Revisiting Q-ball Interactions with Matters
Ayuki Kamada, Takumi Kuwahara, Keiichi Watanabe
TL;DR
This work investigates how Q-ball dark matter interacts with ordinary matter by incorporating the chemical-potential cost $\omega$ and the possibility of electromagnetic charge-up after baryon absorption. It develops a colorless toy model for quark scattering in a time-dependent Q-ball background, analyzing both infinite-wall and spherical-Wave geometries to derive reflection and transmission amplitudes and the corresponding S-matrix structure. A key result is that a left-handed quark incident on a large Q-ball wall is reflected as a right-handed anti-quark with unit probability when $E>2\omega$, while Milky Way–class nucleons cannot reflect as anti-nucleons due to the energy constraint, though partial quark-to-anti-quark conversions can occur inside nucleons. The study further shows that charge-up of the Q-ball leads to Coulomb-barrier–suppressed proton scattering and discusses implications for paleo-detectors and macroscopic-DM searches, including bound-state formation channels and the dependence on flat-direction–determined charge fractions $Z_Q$.
Abstract
Q-ball dark matter is one of the candidates for the macroscopic dark matter: Q-ball is a non-topological solitonic configuration, whose stability can be ensured by global charge and energy conservation.
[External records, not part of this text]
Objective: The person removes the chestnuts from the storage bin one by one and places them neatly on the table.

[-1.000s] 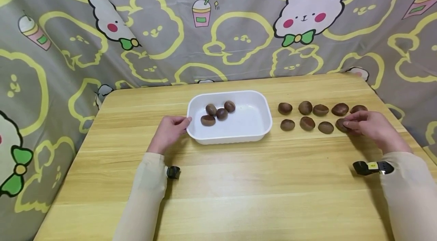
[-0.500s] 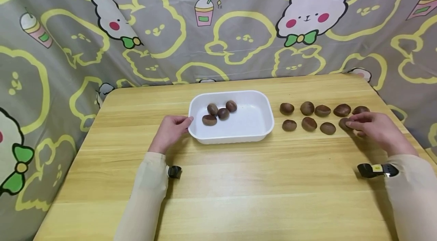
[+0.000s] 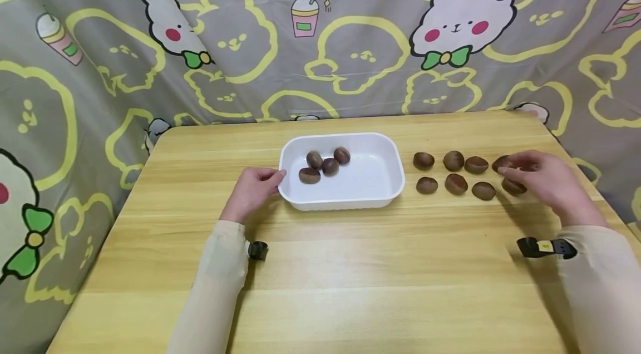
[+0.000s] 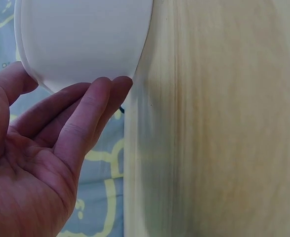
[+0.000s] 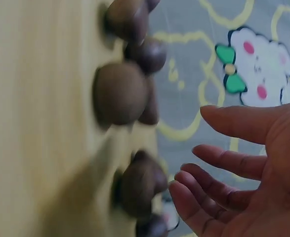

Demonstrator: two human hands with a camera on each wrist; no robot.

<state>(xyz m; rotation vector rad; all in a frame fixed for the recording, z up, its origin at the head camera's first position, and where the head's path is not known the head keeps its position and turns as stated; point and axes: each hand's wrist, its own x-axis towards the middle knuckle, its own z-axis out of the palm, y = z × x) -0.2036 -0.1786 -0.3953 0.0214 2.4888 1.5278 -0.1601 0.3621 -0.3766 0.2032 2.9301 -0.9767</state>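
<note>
Loose nuts in two rows on the surface, spread for single picking, nearest just under right fingers (apart, holding nothing). Tray with four nuts, steadied by straight left fingers against its wall.

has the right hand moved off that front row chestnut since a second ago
Yes. The right hand has lifted and shifted toward the far edge of the table, away from the front-row chestnut, which now lies uncovered; its fingers are open and hold nothing.
</note>
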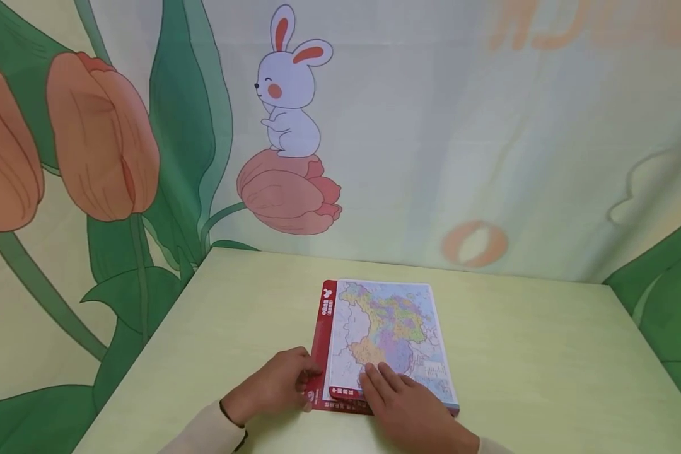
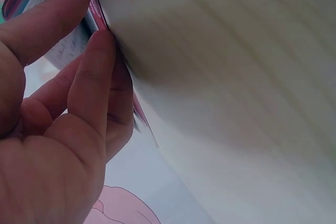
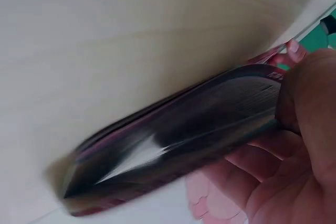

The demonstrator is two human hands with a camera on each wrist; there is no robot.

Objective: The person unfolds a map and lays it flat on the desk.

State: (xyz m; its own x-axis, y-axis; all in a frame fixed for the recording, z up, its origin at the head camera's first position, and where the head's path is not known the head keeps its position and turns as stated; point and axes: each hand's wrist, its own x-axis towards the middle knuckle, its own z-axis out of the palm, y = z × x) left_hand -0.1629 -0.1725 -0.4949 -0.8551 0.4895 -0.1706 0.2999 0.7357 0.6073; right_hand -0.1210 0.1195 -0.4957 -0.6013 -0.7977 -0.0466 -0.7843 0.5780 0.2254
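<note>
A red-framed map puzzle board [image 1: 387, 328] lies on the pale green table [image 1: 545, 353], with a slightly smaller map sheet stacked on it. My left hand [image 1: 278, 384] pinches the board's near left corner, and the left wrist view shows the thumb and fingers [image 2: 92, 77] clamped on its thin edge [image 2: 98, 18]. My right hand [image 1: 403, 397] covers the near middle of the map, fingers laid forward on it. In the blurred right wrist view the board [image 3: 173, 145] runs between that hand's thumb and fingers [image 3: 262, 166], slightly off the table.
A curtain printed with a rabbit [image 1: 289, 88] and orange tulips [image 1: 99, 135] hangs right behind the table. The table's left edge [image 1: 142, 353] runs diagonally, with a drop beyond it. Bare tabletop [image 1: 250, 302] surrounds the board.
</note>
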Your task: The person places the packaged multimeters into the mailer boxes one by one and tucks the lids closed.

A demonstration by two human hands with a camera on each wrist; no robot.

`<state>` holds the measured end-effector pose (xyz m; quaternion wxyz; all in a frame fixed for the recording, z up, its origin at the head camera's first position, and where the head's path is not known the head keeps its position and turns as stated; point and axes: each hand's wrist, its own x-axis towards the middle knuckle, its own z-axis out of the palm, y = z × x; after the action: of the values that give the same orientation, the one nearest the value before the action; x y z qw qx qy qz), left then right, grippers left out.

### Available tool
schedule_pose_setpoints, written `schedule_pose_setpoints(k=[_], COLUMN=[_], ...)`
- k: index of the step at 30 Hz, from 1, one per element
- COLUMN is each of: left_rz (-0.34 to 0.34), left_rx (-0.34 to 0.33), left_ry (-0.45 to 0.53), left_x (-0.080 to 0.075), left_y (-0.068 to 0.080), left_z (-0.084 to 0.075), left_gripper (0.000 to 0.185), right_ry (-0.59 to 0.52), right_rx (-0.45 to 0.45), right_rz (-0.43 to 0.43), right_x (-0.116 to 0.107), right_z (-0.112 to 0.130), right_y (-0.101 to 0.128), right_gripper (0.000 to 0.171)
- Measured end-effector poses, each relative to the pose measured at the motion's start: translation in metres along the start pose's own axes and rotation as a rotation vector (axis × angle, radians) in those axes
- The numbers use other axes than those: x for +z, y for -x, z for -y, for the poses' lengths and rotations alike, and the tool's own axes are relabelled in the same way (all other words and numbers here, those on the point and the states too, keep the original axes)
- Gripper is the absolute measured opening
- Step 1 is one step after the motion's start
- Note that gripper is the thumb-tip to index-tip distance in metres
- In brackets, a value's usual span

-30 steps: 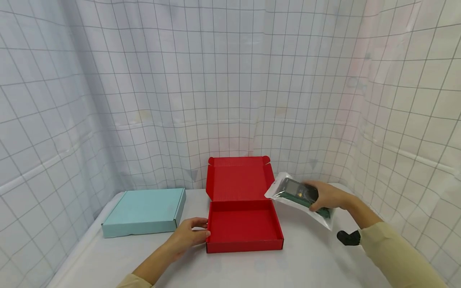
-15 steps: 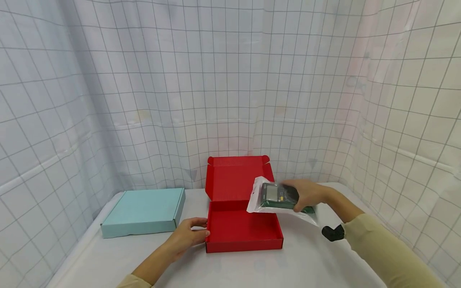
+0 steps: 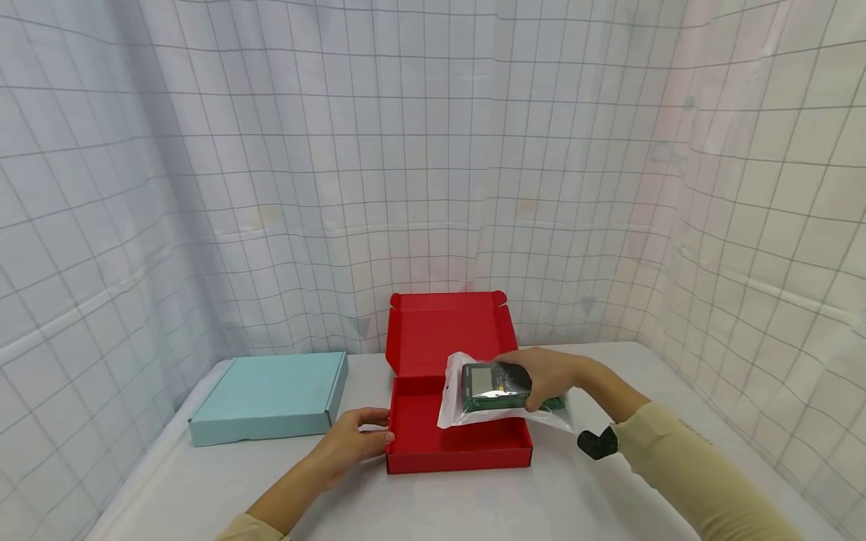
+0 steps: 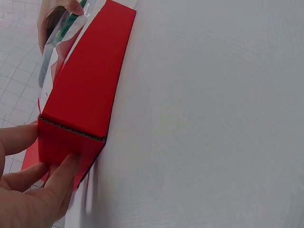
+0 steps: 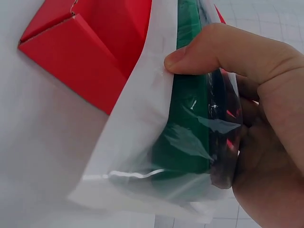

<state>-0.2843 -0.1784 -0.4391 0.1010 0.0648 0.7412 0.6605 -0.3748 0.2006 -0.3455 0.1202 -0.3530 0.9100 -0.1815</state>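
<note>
A person's two bare hands, left hand (image 3: 352, 443) and right hand (image 3: 544, 373), with beige long sleeves (image 3: 690, 481) and a black wrist-mounted camera (image 3: 595, 443).

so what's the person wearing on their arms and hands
Both arms are in long beige sleeves; the right sleeve shows most, the left sleeve only at its cuff. A small black device sits at the right wrist. Both hands are bare, with no gloves or rings visible.

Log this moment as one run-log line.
right hand: holds bagged device above red box | left hand: touches box corner | blue box: closed
</note>
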Motion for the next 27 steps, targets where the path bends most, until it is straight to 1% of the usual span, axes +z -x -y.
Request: schedule_pose_setpoints(k=[5, 11, 18, 22, 27], left_rz=[0.001, -0.022, -0.025, -0.034, -0.056], left_rx=[0.002, -0.006, -0.005, -0.006, -0.034], left_ry=[-0.002, -0.015, -0.023, -0.037, -0.062], left_x=[0.001, 0.003, 0.003, 0.003, 0.003], left_y=[0.000, -0.001, -0.001, -0.002, -0.002], left_z=[0.001, 0.001, -0.001, -0.002, -0.003], left_gripper=[0.055, 0.055, 0.057, 0.058, 0.060], right_ry=[-0.005, -0.014, -0.022, -0.030, -0.030], right_rx=[-0.008, -0.011, -0.056, -0.061, -0.047], right_rz=[0.016, 0.034, 0.055, 0.068, 0.086], right_x=[0.005, 0.007, 0.010, 0.014, 0.022], right_z=[0.004, 0.007, 0.010, 0.015, 0.021], right_y=[-0.006, -0.011, -0.019, -0.023, -0.032], right_gripper=[0.092, 0.090, 0.088, 0.088, 0.087])
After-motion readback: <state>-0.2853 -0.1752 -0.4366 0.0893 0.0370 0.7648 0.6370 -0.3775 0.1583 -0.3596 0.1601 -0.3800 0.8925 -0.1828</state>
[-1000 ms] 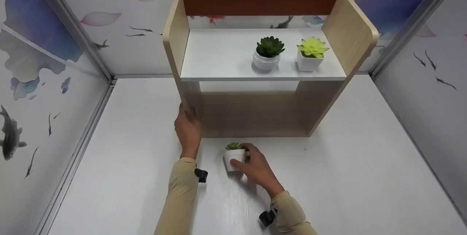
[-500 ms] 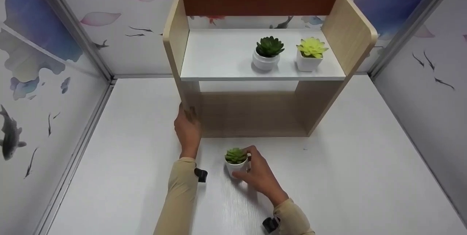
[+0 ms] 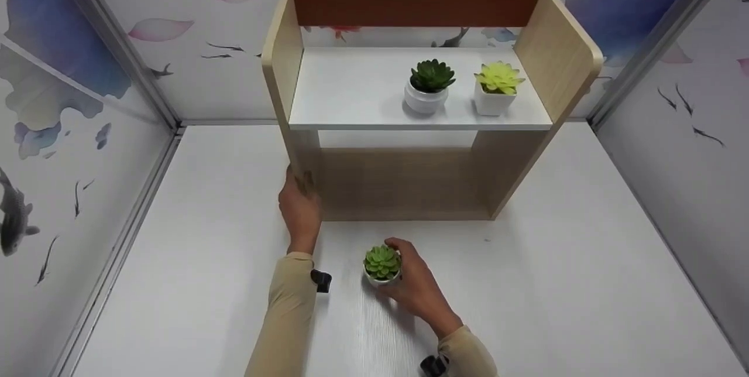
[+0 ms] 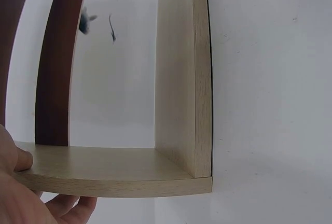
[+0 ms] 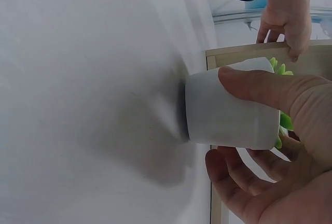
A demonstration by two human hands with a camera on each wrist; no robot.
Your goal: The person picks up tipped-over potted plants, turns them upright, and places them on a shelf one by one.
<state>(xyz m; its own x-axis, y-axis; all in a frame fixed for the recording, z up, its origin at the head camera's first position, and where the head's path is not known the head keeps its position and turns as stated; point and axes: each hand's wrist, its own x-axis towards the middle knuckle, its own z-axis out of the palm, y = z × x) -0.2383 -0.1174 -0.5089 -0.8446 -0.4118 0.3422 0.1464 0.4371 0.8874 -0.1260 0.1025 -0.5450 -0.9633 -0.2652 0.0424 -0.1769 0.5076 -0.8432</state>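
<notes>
My left hand (image 3: pixel 301 207) grips the left side panel of a light-wood shelf unit (image 3: pixel 494 175). In the left wrist view the thumb lies inside the panel (image 4: pixel 104 164) and the fingers curl under its outer face. My right hand (image 3: pixel 418 283) holds a small green succulent (image 3: pixel 382 262) in a white pot (image 5: pixel 233 107), in front of the unit. The thumb presses one side of the pot and the fingers reach round the other. Its base is right at the table surface in the right wrist view, and the rosette faces up toward the head camera.
On the white upper shelf (image 3: pixel 351 84) stand a dark green succulent (image 3: pixel 432 85) in a round white pot and a yellow-green one (image 3: pixel 497 87) in a square pot. Printed wall panels (image 3: pixel 76 72) enclose the white table (image 3: pixel 585 283) on the left, back and right.
The potted succulent has tipped from showing its pot's side to showing its leafy top, and has come slightly closer to me with my right hand. My left hand stays on the panel.
</notes>
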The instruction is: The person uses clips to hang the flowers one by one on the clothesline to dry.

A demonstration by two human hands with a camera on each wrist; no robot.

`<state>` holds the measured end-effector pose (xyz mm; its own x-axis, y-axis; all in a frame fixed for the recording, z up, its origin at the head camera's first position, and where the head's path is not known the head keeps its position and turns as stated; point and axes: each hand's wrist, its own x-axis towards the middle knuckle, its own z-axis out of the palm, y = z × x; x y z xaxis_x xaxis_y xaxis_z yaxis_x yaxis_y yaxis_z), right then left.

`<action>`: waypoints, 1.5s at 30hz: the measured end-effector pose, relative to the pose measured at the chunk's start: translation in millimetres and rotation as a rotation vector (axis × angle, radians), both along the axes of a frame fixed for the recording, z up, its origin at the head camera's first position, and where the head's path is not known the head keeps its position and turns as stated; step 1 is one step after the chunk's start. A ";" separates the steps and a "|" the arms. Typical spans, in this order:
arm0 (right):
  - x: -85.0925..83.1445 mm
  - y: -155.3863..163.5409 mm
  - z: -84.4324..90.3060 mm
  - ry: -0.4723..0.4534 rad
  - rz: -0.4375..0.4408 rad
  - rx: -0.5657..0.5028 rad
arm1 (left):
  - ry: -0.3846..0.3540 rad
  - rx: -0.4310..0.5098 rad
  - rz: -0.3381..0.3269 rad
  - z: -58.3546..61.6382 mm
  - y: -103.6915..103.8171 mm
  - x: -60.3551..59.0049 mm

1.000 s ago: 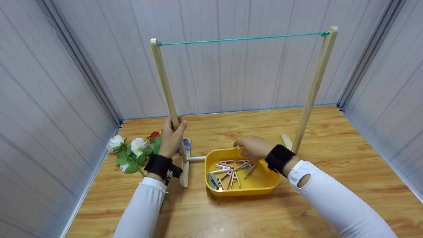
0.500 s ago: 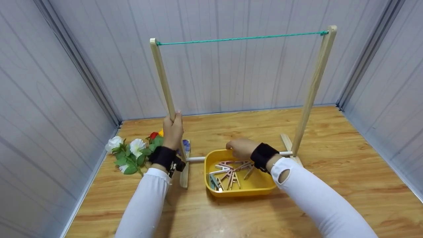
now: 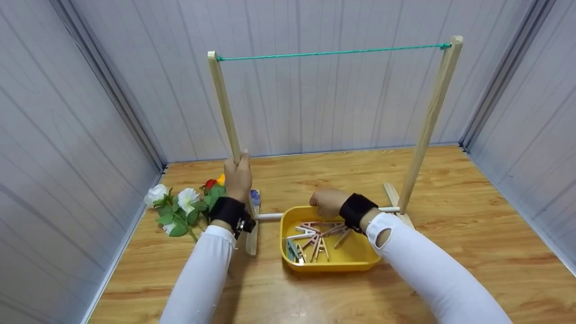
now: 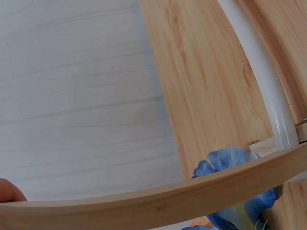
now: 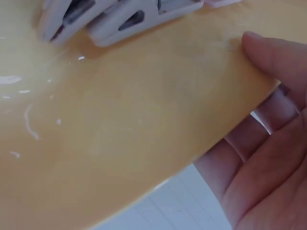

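Observation:
My left hand (image 3: 238,177) grips the left wooden post (image 3: 223,103) of an upright frame with a green cord (image 3: 333,53) strung across its top. One fingertip (image 4: 9,190) shows at the edge of the left wrist view, against the post. At the far rim of a yellow plastic basin (image 3: 333,267), my right hand (image 3: 330,201) holds the wall. The right wrist view has the thumb (image 5: 273,57) on the inside of that wall and the other fingers outside, under it. Several clothespins (image 3: 320,247), pink, white and green, lie in the basin.
A white crossbar (image 3: 270,216) joins the posts low down, behind the basin. The right post (image 3: 429,126) stands on a wooden foot. Artificial flowers (image 3: 186,198), white, red, yellow and blue, lie around the left post's base. Walls enclose the wooden surface (image 3: 288,301).
My right hand has moved left along the far rim and taken hold of it. The basin has shifted slightly towards me. My left hand has closed more fully around the post.

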<state>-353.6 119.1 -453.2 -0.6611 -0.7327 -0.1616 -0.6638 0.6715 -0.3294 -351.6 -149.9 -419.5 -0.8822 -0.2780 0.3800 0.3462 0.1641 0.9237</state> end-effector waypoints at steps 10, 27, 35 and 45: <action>1.1 8.1 5.3 -0.047 -0.003 0.104 | -0.015 0.010 -0.020 0.0 -0.2 0.2; 5.4 67.3 29.2 -0.087 -0.024 0.065 | 0.000 0.019 -0.022 -4.9 -0.7 -4.5; 14.5 102.3 35.3 -0.087 -0.069 0.064 | 0.012 0.021 -0.018 -5.6 -0.1 -6.8; 27.5 142.4 39.5 -0.061 -0.086 0.025 | 0.012 0.026 -0.035 -3.0 0.2 -6.0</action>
<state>-326.1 261.5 -413.8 -0.7095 -0.6691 -0.2211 -0.5828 0.7336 -0.3496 -357.5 -149.6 -422.5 -0.8869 -0.2567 0.3841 0.3628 0.1278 0.9231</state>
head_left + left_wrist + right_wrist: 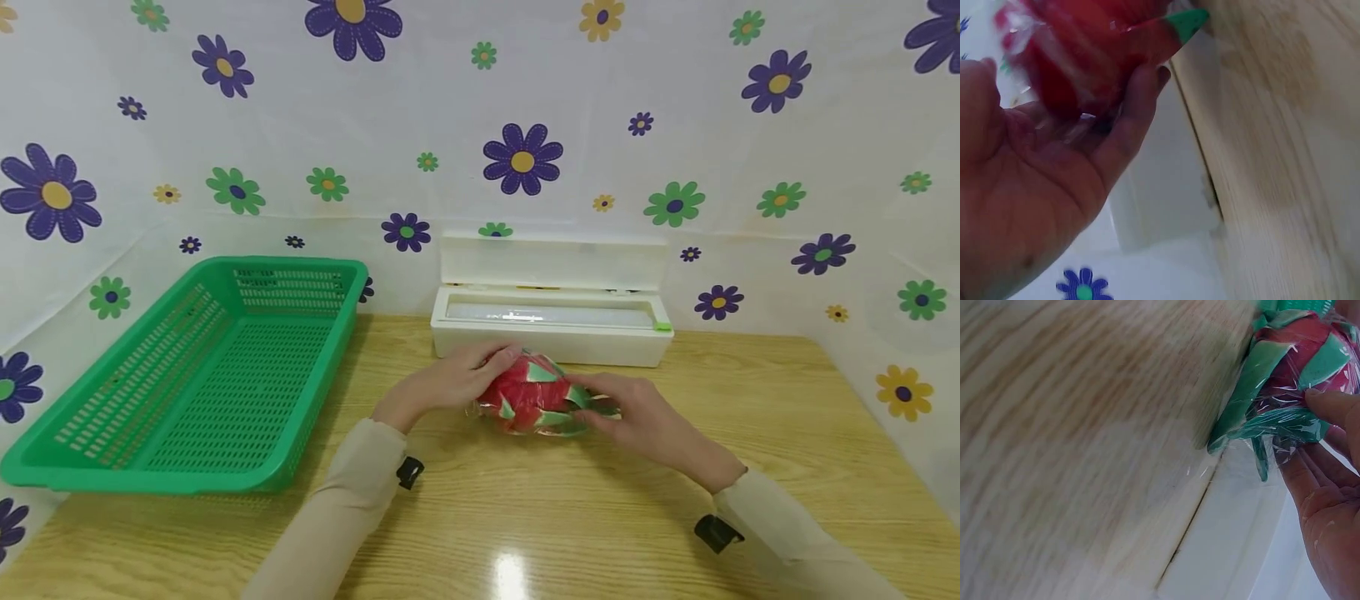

One of the crucial factors for discovering signatures from the Q-ball dark matter, is the interactions of the Q-ball dark matter with ordinary matter. In particular, the scattering of ordinary matter off the Q-ball dark matter is important for the direct detection searches, such as paleo-detectors. It was conjectured that quarks incident on the Q-ball were reflected as anti-quarks with a probability of order unity, but it costs the energy of the squark in the Q-ball, which cannot be paid in the scattering of ordinary matter off the Q-ball dark matter. In addition, once a proton is reflected as an anti-proton, the Q-ball obtains the electromagnetic charge. In this study, we revisit the scattering process of quarks with the Q-ball with taking into account the energy cost of the scattering and the electromagnetic charge-up of the Q-ball.